● Task statement: The data below must be repeated exactly. Leave nothing out.

● Given data:
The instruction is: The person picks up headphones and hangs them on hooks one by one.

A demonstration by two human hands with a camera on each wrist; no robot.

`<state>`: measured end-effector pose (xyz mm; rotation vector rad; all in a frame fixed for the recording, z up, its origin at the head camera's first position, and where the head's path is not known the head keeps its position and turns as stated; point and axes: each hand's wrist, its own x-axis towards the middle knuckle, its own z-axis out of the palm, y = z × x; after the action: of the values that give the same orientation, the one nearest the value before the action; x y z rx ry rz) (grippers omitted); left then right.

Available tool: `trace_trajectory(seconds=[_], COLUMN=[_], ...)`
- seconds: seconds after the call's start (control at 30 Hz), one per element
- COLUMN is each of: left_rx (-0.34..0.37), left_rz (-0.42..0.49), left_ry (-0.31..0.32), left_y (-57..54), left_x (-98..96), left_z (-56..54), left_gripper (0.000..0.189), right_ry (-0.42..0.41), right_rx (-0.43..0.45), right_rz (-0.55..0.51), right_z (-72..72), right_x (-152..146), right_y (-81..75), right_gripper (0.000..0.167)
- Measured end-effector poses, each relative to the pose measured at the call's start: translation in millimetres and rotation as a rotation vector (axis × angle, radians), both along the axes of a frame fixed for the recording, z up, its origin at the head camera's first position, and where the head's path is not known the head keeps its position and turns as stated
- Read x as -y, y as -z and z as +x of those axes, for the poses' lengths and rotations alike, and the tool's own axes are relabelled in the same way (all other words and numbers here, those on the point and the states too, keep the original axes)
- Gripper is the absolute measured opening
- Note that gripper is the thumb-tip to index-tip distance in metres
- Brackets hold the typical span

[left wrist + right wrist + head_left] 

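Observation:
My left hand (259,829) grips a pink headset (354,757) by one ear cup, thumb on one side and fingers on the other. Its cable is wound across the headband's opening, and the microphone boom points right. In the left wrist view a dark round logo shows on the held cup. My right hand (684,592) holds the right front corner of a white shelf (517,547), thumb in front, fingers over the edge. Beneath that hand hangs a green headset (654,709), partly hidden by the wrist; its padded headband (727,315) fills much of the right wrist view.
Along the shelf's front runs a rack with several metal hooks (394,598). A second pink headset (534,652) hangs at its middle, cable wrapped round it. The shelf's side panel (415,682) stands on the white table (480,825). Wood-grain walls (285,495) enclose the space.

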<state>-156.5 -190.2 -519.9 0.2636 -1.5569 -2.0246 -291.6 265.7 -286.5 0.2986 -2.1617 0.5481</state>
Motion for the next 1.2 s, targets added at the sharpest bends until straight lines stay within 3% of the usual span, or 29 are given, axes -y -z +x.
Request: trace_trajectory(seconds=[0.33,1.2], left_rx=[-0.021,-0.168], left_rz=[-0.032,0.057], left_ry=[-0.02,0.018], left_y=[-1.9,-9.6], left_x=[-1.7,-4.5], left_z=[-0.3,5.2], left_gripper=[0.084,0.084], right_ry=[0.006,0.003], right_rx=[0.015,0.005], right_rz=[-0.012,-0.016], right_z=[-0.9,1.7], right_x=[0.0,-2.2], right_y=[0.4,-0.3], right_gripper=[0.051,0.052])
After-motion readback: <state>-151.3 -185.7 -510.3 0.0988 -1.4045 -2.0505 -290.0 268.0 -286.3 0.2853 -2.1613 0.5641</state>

● Response to the exercise:
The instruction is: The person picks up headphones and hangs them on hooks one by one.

A demonstration by two human hands with a camera on each wrist; no robot.

`<state>`: measured end-effector pose (xyz mm; rotation vector rad; all in a frame fixed for the recording, z up, its origin at the head camera's first position, and where the head's path is not known the head keeps its position and turns as stated; point and axes: each hand's wrist, its own x-axis towards the middle knuckle, its own z-axis out of the palm, y = z × x; after the action: of the values that give the same orientation, the one nearest the value before the action; x y z rx ry rz) (grippers omitted); left then right.

Available tool: `trace_trajectory(seconds=[_], COLUMN=[_], ...)`
- seconds: seconds after the call's start (control at 30 Hz), one per element
- COLUMN is each of: left_rx (-0.34..0.37), left_rz (-0.42..0.49), left_ry (-0.31..0.32), left_y (-57..54), left_x (-98..96), left_z (-56..54), left_gripper (0.000..0.189), right_ry (-0.42..0.41), right_rx (-0.43..0.45), right_rz (-0.55..0.51), right_z (-72..72), right_x (-152..146), right_y (-81..75), right_gripper (0.000..0.167)
- Measured end-effector poses, each relative to the pose measured at the call's start: translation in millimetres and rotation as a rotation vector (axis × angle, radians), both along the axes of a frame fixed for the recording, z up, its origin at the head camera's first position, and where the head's path is not known the head keeps its position and turns as stated
- Read x as -y, y as -z and z as +x of those axes, for the poses' lengths and rotations alike, and the tool's own axes are relabelled in the same way (all other words and numbers here, those on the point and the states too, keep the original axes)
- Gripper is the absolute measured opening
- Note that gripper is the thumb-tip to index-tip distance in metres
- Brackets hold the typical span

[left wrist + right wrist + head_left] 

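Observation:
My left hand (259,829) grips a pink headset (354,757) by one ear cup, thumb on one side and fingers on the other. Its cable is wound across the headband's opening, and the microphone boom points right. In the left wrist view a dark round logo shows on the held cup. My right hand (684,592) holds the right front corner of a white shelf (517,547), thumb in front, fingers over the edge. Beneath that hand hangs a green headset (654,709), partly hidden by the wrist; its padded headband (727,315) fills much of the right wrist view.
Along the shelf's front runs a rack with several metal hooks (394,598). A second pink headset (534,652) hangs at its middle, cable wrapped round it. The shelf's side panel (415,682) stands on the white table (480,825). Wood-grain walls (285,495) enclose the space.
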
<state>-156.5 -190.2 -519.9 0.2636 -1.5569 -2.0246 -291.6 265.7 -286.5 0.2986 -2.1617 0.5481</state>
Motion for the next 1.2 s, targets added at the sharpest bends until straight lines stay within 3% of the usual span, or 29 are given, axes -y -z +x.
Request: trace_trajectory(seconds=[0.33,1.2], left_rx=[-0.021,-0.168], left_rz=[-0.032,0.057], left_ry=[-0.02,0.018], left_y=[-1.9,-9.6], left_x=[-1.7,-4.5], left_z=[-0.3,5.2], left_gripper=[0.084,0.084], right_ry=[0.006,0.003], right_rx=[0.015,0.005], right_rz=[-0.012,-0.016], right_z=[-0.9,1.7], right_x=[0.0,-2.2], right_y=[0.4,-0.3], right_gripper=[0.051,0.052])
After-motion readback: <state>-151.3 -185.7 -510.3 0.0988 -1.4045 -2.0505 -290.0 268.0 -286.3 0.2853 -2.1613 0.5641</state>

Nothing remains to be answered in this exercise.